Indeed, we live in a violent society. I wish it were otherwise. But by publishing this essay, The Sun’s editors, whose intentions I regard as the most noble in journalism today, are contributing to a distorted view of what’s really going on.

Paul Potyen Pacifica, California
Michelle Cacho-Negrete responds:

Increased public awareness of domestic violence is always a good thing, and it’s true that anyone can be a perpetrator or a victim, or both. Unfortunately, some well-meaning individuals and institutions have expanded this realization into a myth of gender symmetry: that men and women are equally perpetrators and victims of domestic violence. This notion promotes the mistaken view that violence committed by husbands and boyfriends against their female partners deserves neither special attention nor condemnation.

Despite Potyen’s statement, there is extensive statistical evidence that violence committed by men against women is far and away the most prevalent form of domestic violence. But there is no need to rely solely on statistics. Read your local newspaper. Ask any emergency-room worker or police officer about what he or she sees on a daily basis. Ask yourself about your family and neighbors. Gender symmetry is a myth — one almost as dangerous as the domestic violence that it serves to minimize and deny.

John Gatto apparently has no problem with the fact that his protégé Hector fails every course he takes, threatens elementary-school children with a realistic-looking gun, and doesn’t obey rules unless they appeal to him. Gatto also says that, in thirty years of teaching, he “almost never met a learning-disabled child.”
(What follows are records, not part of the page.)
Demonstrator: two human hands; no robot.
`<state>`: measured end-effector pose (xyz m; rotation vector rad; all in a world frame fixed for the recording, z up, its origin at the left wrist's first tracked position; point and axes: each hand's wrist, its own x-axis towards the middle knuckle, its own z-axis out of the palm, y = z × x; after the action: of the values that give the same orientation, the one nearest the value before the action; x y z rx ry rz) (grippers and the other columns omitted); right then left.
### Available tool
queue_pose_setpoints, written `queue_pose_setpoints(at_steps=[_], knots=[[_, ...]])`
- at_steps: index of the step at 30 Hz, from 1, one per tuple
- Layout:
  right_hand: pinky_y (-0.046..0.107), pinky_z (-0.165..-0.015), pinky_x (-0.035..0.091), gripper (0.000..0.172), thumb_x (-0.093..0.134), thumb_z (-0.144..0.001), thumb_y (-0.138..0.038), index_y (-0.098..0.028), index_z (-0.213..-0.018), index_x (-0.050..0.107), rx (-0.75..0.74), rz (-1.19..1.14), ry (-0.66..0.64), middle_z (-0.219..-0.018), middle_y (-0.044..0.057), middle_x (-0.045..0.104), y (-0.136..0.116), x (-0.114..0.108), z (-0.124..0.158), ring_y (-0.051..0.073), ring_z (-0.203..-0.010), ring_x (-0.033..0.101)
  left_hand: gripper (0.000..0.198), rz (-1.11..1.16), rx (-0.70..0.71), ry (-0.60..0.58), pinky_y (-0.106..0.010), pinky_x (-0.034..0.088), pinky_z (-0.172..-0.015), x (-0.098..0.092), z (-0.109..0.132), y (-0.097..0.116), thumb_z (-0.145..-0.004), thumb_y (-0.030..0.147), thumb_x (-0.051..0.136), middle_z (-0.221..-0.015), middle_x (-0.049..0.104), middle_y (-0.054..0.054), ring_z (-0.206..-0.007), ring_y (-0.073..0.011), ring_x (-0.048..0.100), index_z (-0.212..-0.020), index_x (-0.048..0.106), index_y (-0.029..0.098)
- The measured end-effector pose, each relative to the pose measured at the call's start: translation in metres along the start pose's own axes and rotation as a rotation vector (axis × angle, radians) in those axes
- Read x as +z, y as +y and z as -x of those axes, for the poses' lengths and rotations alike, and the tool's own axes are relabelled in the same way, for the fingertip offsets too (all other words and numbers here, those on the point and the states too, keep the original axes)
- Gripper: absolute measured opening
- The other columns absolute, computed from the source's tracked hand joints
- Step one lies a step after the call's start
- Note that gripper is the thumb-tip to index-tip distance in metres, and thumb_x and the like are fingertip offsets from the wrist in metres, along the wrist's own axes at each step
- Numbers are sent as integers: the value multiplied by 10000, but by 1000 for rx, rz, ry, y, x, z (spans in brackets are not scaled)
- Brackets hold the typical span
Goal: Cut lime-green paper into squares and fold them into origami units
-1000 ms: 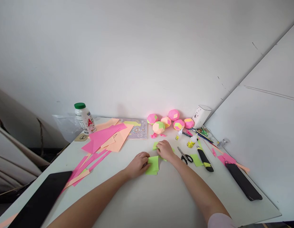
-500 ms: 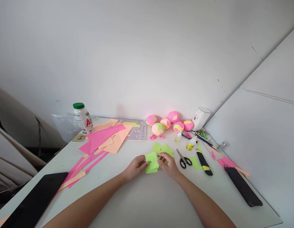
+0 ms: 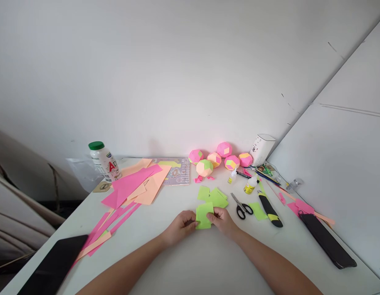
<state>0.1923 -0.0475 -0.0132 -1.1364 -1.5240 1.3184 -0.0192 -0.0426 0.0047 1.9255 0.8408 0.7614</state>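
Note:
Between my hands is a small stack of green paper squares (image 3: 204, 216). My left hand (image 3: 183, 226) pinches its left edge between thumb and fingers. On the right edge my right hand (image 3: 222, 221) grips the same stack, thumb on the front and fingers behind. Just beyond lie more green paper pieces (image 3: 217, 197), partly overlapping on the table. Black-handled scissors (image 3: 241, 207) rest to the right of my right hand, with a single green paper square (image 3: 258, 211) beside them.
A black and yellow utility knife (image 3: 270, 209) and small glue bottles (image 3: 250, 185) lie to the right. Several folded paper balls (image 3: 204, 168) sit by the wall. Pink and peach sheets (image 3: 128, 186), a green-capped bottle (image 3: 104, 163) and a black tablet-like slab (image 3: 53, 266) occupy the left.
My right hand has closed on the right edge of the green stack, where its fingers were loosely beside it before. The stack sits more squared up and slightly lower; the view has shifted a little.

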Motion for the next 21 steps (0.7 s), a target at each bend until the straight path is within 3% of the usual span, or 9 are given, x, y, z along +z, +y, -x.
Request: queue_pose_setpoints(at_steps=[6, 9, 21], knots=[[229, -474, 256, 363, 639, -755, -503, -176, -680, 500, 1, -66, -5, -564, -64, 346, -2, 0, 2, 94, -511, 317, 381, 201, -125, 17, -219, 354, -557, 0, 1, -11, -850, 498, 485, -655, 453, 21, -602, -106, 400, -658, 433, 173], [226, -479, 241, 353, 654, -744, -494, -170, -698, 524, -1, -76, -23, -578, -64, 349, -7, 1, 4, 91, -520, 306, 408, 243, -131, 24, -215, 350, -559, -1, 1, -12, -851, 522, 472, -640, 432, 27, -596, -103, 390, -643, 407, 177], [222, -501, 268, 323, 638, -761, -457, -150, -694, 566, -37, -42, -52, -593, -55, 390, -14, 3, 5, 90, -539, 314, 398, 238, -52, 34, -270, 437, -655, 0, 0, -10, -822, 509, 534, -742, 597, -44, -705, -155, 537, -656, 617, 157]])
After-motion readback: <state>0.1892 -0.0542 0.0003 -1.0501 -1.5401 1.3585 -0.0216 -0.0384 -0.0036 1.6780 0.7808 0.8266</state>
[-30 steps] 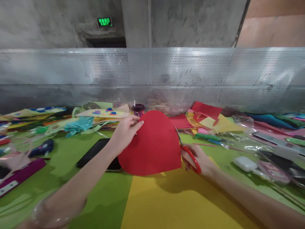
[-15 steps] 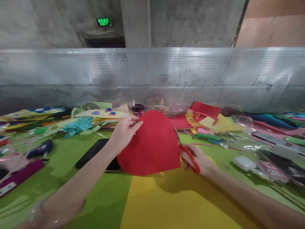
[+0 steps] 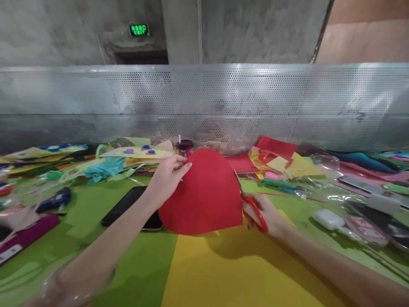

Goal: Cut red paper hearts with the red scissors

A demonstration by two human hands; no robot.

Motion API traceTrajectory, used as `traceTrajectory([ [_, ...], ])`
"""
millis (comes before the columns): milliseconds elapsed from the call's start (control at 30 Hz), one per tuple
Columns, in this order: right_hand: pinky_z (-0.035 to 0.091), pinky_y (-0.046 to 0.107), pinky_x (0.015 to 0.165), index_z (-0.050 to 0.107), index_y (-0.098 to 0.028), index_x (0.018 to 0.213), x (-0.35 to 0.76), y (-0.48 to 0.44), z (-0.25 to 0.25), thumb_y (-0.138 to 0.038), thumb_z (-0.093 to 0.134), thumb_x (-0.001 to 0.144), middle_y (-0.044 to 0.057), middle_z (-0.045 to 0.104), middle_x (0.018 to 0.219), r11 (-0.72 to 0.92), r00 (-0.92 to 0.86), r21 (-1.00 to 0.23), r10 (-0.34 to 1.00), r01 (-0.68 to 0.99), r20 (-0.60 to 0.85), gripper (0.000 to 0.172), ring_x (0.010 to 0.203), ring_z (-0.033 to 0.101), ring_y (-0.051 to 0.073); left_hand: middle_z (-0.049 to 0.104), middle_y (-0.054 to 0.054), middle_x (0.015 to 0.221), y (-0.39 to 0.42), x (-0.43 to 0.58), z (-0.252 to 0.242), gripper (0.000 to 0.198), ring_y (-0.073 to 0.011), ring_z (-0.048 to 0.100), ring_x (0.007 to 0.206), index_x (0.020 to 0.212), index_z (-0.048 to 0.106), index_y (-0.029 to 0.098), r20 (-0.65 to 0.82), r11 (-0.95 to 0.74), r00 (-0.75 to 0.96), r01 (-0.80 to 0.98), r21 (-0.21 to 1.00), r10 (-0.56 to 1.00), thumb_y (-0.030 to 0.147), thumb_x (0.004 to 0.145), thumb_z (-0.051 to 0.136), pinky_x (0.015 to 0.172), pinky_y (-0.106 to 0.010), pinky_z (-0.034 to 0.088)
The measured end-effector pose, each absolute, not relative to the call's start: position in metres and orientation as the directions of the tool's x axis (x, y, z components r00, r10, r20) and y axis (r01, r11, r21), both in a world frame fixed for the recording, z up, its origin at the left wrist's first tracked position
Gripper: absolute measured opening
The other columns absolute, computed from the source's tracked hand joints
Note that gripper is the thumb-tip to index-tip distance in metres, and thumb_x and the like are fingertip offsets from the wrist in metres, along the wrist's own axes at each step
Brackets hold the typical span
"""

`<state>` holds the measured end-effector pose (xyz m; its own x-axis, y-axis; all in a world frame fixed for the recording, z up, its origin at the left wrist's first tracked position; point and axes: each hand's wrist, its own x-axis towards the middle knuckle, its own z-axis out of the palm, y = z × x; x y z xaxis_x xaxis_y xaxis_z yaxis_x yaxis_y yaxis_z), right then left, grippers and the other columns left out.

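Nearest, yellow sheet [image 3: 201,273] flat on green table [image 3: 131,268]. Above its far part, red paper [image 3: 204,196] held up, rounded top, pinched at upper left edge between thumb and fingers of left hand [image 3: 169,175]. Right hand [image 3: 262,207] grips scissors [image 3: 246,198] by red handles, blades at paper's right edge; can't tell if blades are parted. Phone [image 3: 124,207] on table, partly behind left forearm. White case [image 3: 328,219] right of right hand, apart. Farther: green cutter [image 3: 278,183], blue tissue [image 3: 105,168], lidded cup [image 3: 185,148] behind red paper. Then perforated panel [image 3: 255,94], exit sign [image 3: 139,30] on wall beyond
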<state>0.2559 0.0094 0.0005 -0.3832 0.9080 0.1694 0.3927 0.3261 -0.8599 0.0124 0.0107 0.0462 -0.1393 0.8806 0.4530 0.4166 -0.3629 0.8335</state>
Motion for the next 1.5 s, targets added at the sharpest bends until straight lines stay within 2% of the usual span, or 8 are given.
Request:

Perhaps this is because he expressed his contempt for academics by simply not teaching his students. Sure, a child with learning disabilities can do a great job of running a food co-op or volunteering, and such activities are worthwhile. But they don’t obviate the need for teachers to hunker down to the hard, less-than-glamorous work of teaching children what parents want them to learn.

Learning disabilities aren’t real? Ask the parent of a child whose life was transformed when a learning disability was diagnosed and the child got expert tutoring, making it possible for him or her to learn things heretofore incomprehensible. No, Hector isn’t the problem. But neither is Gatto the answer.